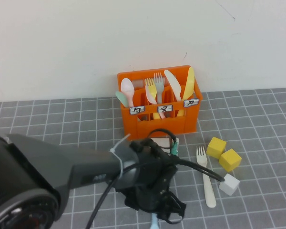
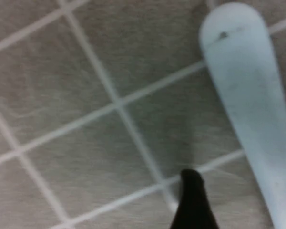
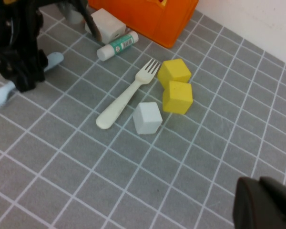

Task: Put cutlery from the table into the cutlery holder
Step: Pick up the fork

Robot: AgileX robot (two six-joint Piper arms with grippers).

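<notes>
The pale blue utensil (image 2: 248, 95) lies flat on the grey table (image 1: 257, 109). My left gripper (image 1: 158, 210) is low over it at the near edge. It is open, with one black fingertip (image 2: 194, 200) beside the handle and not touching it. In the right wrist view the left gripper (image 3: 19, 67) straddles the blue utensil (image 3: 51, 60). The cream fork (image 1: 206, 177) lies right of it, tines toward the orange cutlery holder (image 1: 159, 125) at the back. The holder holds several pieces. My right gripper (image 3: 266, 206) is shut and empty, above bare table off to the right of the fork (image 3: 126, 98).
Two yellow cubes (image 1: 223, 153) and a white cube (image 1: 229, 184) lie right of the fork. A white-and-green tube (image 3: 117, 46) and a white block (image 3: 106, 24) lie in front of the holder. The left arm (image 1: 62, 176) fills the near left.
</notes>
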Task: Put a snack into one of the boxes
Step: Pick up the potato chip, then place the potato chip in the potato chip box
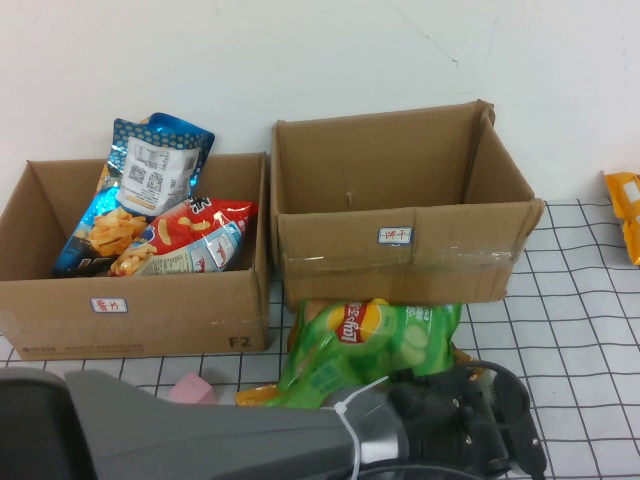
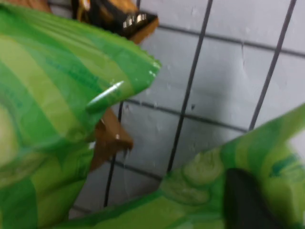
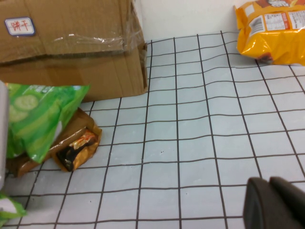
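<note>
A green chips bag (image 1: 370, 340) lies on the gridded table just in front of the right cardboard box (image 1: 400, 250), which is empty. The left cardboard box (image 1: 130, 310) holds several snack bags. My left gripper (image 1: 470, 405) reaches in at the bag's near right corner. In the left wrist view the green film (image 2: 200, 181) wraps round one dark finger (image 2: 245, 200), which is pressed into it. My right gripper (image 3: 274, 202) hovers over bare table to the right of the bag, its fingers together with nothing between them.
A small orange-brown snack pack (image 3: 76, 148) pokes out from under the green bag. A yellow bag (image 1: 625, 215) lies at the table's far right edge. A pink object (image 1: 190, 390) sits near the left box's front.
</note>
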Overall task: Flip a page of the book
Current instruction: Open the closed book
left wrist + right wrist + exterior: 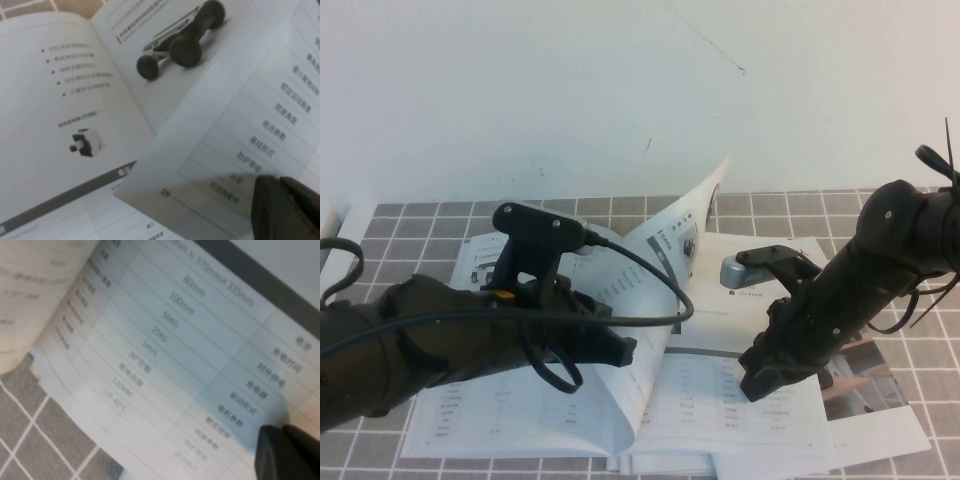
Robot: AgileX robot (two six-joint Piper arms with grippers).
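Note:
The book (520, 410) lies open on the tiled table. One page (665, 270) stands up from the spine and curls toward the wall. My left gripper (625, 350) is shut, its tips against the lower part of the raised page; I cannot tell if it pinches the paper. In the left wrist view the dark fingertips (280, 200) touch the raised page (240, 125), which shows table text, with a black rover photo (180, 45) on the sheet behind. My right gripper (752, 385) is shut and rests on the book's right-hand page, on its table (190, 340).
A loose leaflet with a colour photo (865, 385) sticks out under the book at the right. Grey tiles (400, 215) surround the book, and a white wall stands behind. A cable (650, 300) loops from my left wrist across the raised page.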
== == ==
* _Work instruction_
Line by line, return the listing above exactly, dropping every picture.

* _Exercise output_
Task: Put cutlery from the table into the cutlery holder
Step: Pick up the fork

Robot: AgileX robot (two six-joint Piper arms with grippers).

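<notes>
The pale blue utensil (image 2: 248, 95) lies flat on the grey table (image 1: 257, 109). My left gripper (image 1: 158, 210) is low over it at the near edge. It is open, with one black fingertip (image 2: 194, 200) beside the handle and not touching it. In the right wrist view the left gripper (image 3: 19, 67) straddles the blue utensil (image 3: 51, 60). The cream fork (image 1: 206, 177) lies right of it, tines toward the orange cutlery holder (image 1: 159, 125) at the back. The holder holds several pieces. My right gripper (image 3: 266, 206) is shut and empty, above bare table off to the right of the fork (image 3: 126, 98).
Two yellow cubes (image 1: 223, 153) and a white cube (image 1: 229, 184) lie right of the fork. A white-and-green tube (image 3: 117, 46) and a white block (image 3: 106, 24) lie in front of the holder. The left arm (image 1: 62, 176) fills the near left.
</notes>
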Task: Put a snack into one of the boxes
Step: Pick up the potato chip, then place the potato chip in the potato chip box
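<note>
A green chips bag (image 1: 370, 340) lies on the gridded table just in front of the right cardboard box (image 1: 400, 250), which is empty. The left cardboard box (image 1: 130, 310) holds several snack bags. My left gripper (image 1: 470, 405) reaches in at the bag's near right corner. In the left wrist view the green film (image 2: 200, 181) wraps round one dark finger (image 2: 245, 200), which is pressed into it. My right gripper (image 3: 274, 202) hovers over bare table to the right of the bag, its fingers together with nothing between them.
A small orange-brown snack pack (image 3: 76, 148) pokes out from under the green bag. A yellow bag (image 1: 625, 215) lies at the table's far right edge. A pink object (image 1: 190, 390) sits near the left box's front.
</note>
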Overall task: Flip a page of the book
Current instruction: Open the closed book
left wrist + right wrist + exterior: 
Robot: AgileX robot (two six-joint Piper arms with grippers).
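Note:
The book (520, 410) lies open on the tiled table. One page (665, 270) stands up from the spine and curls toward the wall. My left gripper (625, 350) is shut, its tips against the lower part of the raised page; I cannot tell if it pinches the paper. In the left wrist view the dark fingertips (280, 200) touch the raised page (240, 125), which shows table text, with a black rover photo (180, 45) on the sheet behind. My right gripper (752, 385) is shut and rests on the book's right-hand page, on its table (190, 340).
A loose leaflet with a colour photo (865, 385) sticks out under the book at the right. Grey tiles (400, 215) surround the book, and a white wall stands behind. A cable (650, 300) loops from my left wrist across the raised page.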

Exercise complete, with nothing further to add.